A mon arrivée au Liban, ma première école a été une école coranique traditionnelle, une de ces écoles où les enfants étaient rassemblés chez une femme pour qu’elle leur apprenne à lire le Coran. J’ai changé d’école quand une école anglicane a été fondée à Tyre en 1950. L’école était proche de la cave où on habitait, et était essentiellement une grande tente divisée en quatre, dans laquelle nous nous asseyions pour écouter les leçons d’un professeur écrivant sur un tableau noir tenu par un chevalet.

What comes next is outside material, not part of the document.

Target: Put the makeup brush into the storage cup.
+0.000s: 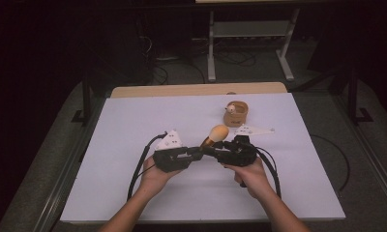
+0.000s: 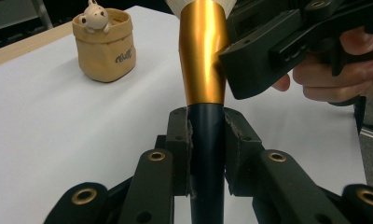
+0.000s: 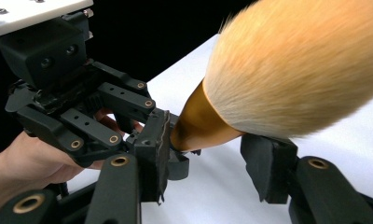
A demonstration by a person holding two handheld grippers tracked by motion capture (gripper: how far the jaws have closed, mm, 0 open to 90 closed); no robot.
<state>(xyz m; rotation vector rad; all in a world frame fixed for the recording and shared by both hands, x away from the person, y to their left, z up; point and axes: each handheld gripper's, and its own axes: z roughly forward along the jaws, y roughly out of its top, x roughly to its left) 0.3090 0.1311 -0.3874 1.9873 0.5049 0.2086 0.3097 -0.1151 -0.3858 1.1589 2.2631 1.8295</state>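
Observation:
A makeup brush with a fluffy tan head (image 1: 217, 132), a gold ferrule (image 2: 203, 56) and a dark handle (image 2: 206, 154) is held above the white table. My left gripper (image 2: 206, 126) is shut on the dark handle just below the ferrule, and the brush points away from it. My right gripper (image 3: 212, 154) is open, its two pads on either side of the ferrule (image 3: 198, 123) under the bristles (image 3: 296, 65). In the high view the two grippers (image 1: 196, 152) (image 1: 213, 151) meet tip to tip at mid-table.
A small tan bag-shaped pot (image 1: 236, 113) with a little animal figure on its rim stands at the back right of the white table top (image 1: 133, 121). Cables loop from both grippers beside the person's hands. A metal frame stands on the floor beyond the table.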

Une fois là-bas, j’ai dit à l’instituteur que je savais lire l’arabe. Il m’a demandé de le prouver, et j’ai donc lu plusieurs chapitres d’un livre. Il a ensuite écrit quelques lettres en anglais au tableau et m’a demandé de les lire. Vu que je n’étais pas capable de le faire, il m’a dit que je devrais commencer par le cours élémentaire parce que je ne savais pas lire l’anglais. A ce moment-là, j’avais sept ans. L’école a continué dans cette tente et, un jour d’hiver, la tente s’est effondrée sur nous. Je suis rentré en pleurant à la maison et j’ai dit à ma mère que je ne voulais plus aller à l’école. Ma mère m’a dit qu’il fallait que j’y aille et qu’une fois qu’on serait rentré-e-s à Haïfa, mon école ne s’effondrerait pas sur moi.

A ce stade-là de ma vie, le message était clair: les oranges ne nous appartenaient pas, les nôtres étaient à Haïfa; l’école n’était qu’une école temporaire, la nôtre était à Haïfa. Chaque fois qu’on demandait de nouveaux vêtements pour les vacances, on nous répondait que de nouveaux vêtements nous attendaient à Haïfa. Toutes nos privations étaient reliées à la Nakba, et notre salut était lié à notre retour à Haïfa. Ceci était la première chose inscrite dans notre conscience: que nous devions retourner à Haïfa, et que c’était notre droit. Pour nous tou-te-s, notre futur attendait à Haïfa, et nulle part ailleurs. Dans notre famille, l’idée du retour a commencé à germer à ce moment-là. La plupart des familles palestiniennes concevaient leur monde de cette manière. Donc, quand des enfants demandaient pourquoi nous étions dans cette situation, la réponse était que les sionistes nous avaient expulsé-e-s et avaient occupé-e-s nos terres, et qu’à un moment, nous rentrerions chez nous.